Alexander Duyck (3):
      igb: example of how to update igb to make use of in-kernel Toeplitz hashing
      ixgbe: example of how to update ixgbe to make use of in-kernel Toeplitz hash
      net: add simplified 16 bit Toeplitz hash function for transmit side hashing


 drivers/net/igb/igb_main.c     |   22 ++++------
 drivers/net/ixgbe/ixgbe_main.c |   47 ++++++++++++---------
 include/linux/netdevice.h      |    2 +
 include/linux/toeplitz.h       |   89 ++++++++++++++++++++++++++++++++++++++++
 net/core/dev.c                 |   68 +++++++++++++++++++++++++++++++
 5 files changed, 195 insertions(+), 33 deletions(-)
 create mode 100644 include/linux/toeplitz.h

-- 
--

From: Tom Herbert
Date: Monday, January 3, 2011 - 11:47 am

I'm not sure why this would be needed.  What is the a advantage in
making the TX and RX queues match?

On Fri, Dec 17, 2010 at 5:00 PM, Alexander Duyck
--

From: Alexander Duyck
Date: Monday, January 3, 2011 - 12:00 pm

If the application is affinitized and you are working with RX/TX pairs 
as we have in ixgbe then you can be certain that your buffers are 
staying in the same NUMA node or CPU as the application.  Having them on 
different NUMA nodes can hurt performance for either TX or RX.

The other advantage was that I didn't have to bother with trying to 
reorder the source and destination values when computing an RX hash or a 
TX hash.  I can just call the same function and regardless of direction 
I would get the same hash.  That way I could be guaranteed in a routing 
test that if I was using the RX hash to determine the TX queue that the 
queue number shouldn't change.

I believe the same thing is being accomplished in RPS/TPS via a test for 
the values and swapping them if source is greater than destination.

Thanks,

Alex
--

From: David Miller
Date: Monday, January 3, 2011 - 12:02 pm

From: Tom Herbert <therbert@google.com>

That's how their hardware based RFS essentially works.

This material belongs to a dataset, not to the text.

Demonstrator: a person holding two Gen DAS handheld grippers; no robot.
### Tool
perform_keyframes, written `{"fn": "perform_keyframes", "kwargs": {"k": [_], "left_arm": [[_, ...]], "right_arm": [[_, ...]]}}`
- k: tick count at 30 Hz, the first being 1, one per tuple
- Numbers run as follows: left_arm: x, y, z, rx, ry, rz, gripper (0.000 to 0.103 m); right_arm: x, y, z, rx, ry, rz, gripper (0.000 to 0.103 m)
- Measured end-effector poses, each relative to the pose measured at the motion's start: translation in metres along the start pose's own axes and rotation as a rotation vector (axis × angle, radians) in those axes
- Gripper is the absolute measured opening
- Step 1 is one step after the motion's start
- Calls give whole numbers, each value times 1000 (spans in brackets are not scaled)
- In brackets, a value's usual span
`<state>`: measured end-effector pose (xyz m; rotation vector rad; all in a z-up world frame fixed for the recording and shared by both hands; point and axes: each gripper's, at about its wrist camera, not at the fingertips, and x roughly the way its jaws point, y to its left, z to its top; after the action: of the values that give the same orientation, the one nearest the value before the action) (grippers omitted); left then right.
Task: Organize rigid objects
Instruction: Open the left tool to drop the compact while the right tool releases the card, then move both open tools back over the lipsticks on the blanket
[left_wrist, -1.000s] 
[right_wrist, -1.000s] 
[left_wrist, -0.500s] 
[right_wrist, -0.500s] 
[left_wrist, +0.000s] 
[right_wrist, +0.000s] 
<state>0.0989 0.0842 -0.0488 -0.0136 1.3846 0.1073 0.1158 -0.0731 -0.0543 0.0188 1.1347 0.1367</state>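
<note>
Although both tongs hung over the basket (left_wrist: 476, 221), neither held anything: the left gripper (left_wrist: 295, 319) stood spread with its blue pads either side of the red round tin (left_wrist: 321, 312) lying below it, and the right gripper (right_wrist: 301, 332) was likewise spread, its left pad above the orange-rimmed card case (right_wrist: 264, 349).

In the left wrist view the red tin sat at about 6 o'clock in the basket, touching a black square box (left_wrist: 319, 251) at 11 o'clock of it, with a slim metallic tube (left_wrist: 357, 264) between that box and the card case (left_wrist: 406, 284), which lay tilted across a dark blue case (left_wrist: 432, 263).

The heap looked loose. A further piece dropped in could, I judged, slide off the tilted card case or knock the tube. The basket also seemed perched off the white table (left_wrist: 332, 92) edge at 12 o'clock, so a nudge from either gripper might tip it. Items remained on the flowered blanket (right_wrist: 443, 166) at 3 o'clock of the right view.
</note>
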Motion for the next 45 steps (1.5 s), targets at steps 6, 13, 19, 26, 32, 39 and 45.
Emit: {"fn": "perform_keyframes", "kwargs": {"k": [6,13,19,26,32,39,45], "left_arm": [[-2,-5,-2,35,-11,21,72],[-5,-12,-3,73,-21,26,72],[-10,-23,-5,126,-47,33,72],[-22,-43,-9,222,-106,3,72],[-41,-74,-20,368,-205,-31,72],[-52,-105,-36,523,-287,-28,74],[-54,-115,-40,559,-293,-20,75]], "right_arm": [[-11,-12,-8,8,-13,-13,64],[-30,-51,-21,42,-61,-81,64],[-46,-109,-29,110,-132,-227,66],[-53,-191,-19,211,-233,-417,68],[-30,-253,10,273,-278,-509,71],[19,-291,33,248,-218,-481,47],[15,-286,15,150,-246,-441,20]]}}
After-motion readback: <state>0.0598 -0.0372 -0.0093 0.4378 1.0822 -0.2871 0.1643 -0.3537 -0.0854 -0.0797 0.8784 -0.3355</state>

Instead of watching for "I/O system calls" like we do in software, the
chip watches for which TX queue a flow ends up on and matches things
up on the receive side with the same numbered RX queue to match.
--

From: Ben Hutchings
Date: Monday, January 3, 2011 - 12:30 pm

ixgbe also implements IRQ affinity setting (or rather hinting) and TX
queue selection by CPU, the inverse of IRQ affinity setting.  Together
with the hardware/firmware Flow Director feature, this should indeed
result in hardware RFS.  (However, irqbalanced does not yet follow the
affinity hints AFAIK, so this requires some manual intervention.  Maybe
the OOT driver is different?)

The proposed change to make TX queue selection hash-based seems to be a
step backwards.

Ben.

-- 
Ben Hutchings, Senior Software Engineer, Solarflare Communications
Not speaking for my employer; that's the marketing department's job.
They asked us to note that Solarflare product names are trademarked.

--

From: Alexander Duyck
Date: Monday, January 3, 2011 - 12:52 pm

Actually this code would only be applied in the case where Flow Director 
didn't apply such as non-TCP frames.  It would essentially guarantee 
that we end up with TX/RX on the same CPU for all cases instead of just 
when Flow Director matches a given flow.

The general idea is to at least keep the traffic local to one TX/RX 
queue pair so that if we cannot match the queue pair to the application, 
perhaps the application can be affinitized to match up with the queue 
pair.  Otherwise we end up with traffic getting routed to one TX queue 
on one CPU, and the RX being routed to another queue on perhaps a 
different CPU and it becomes quite difficult to match up the queues and 
the applications.

Since the approach is based on Toeplitz it can be applied to all 
hardware capable of generating a Toeplitz based hash and as a result it 
would likely also work in a much more vendor neutral kind of way than 
Flow Director currently does.

Thanks,

Alex
--

From: David Miller
Date: Monday, January 3, 2011 - 12:54 pm

From: Alexander Duyck <alexander.h.duyck@intel.com>

Immediately this excludes NIU, for one, since it does not use Topelitz.
--

From: Ben Hutchings
Date: Monday, January 3, 2011 - 1:15 pm

Right.  That certainly seems like a Good Thing, though I believe it can
be implemented generically by recording the RX queue number on the
socket:


Which I appreciate, but I'm not convinced that weakening Toeplitz is a
good way to do it.

I understand that Robert Watson (FreeBSD hacker) has been doing some
research on the security and performance implications of flow hashing
algorithms, though I haven't seen any results of that yet.

Ben.

-- 
Ben Hutchings, Senior Software Engineer, Solarflare Communications
Not speaking for my employer; that's the marketing department's job.
They asked us to note that Solarflare product names are trademarked.

--

From: Alexander Duyck
Date: Monday, January 3, 2011 - 2:45 pm

Actually it does, it only takes effect in the case that flow director 
isn't enabled.  I just implemented it as a ndo_select_queue and then in 
the case of the igb example I applied it directly, and in the case of 
the ixgbe example I just added it to the end of the ndo_select_queue 

That was one of the reasons why I put this chunk of code out there as an 
RFC as I didn't see anywhere where it really fit in.  I wasn't sure if 
anyone had a use for it or not, but I didn't see much point in keeping 

I wasn't really sure about it either, but from what I can tell Toeplitz 
is pretty weak in the first place, especially if using a static key, but 
really hard to do efficiently in software with a full 40 byte key.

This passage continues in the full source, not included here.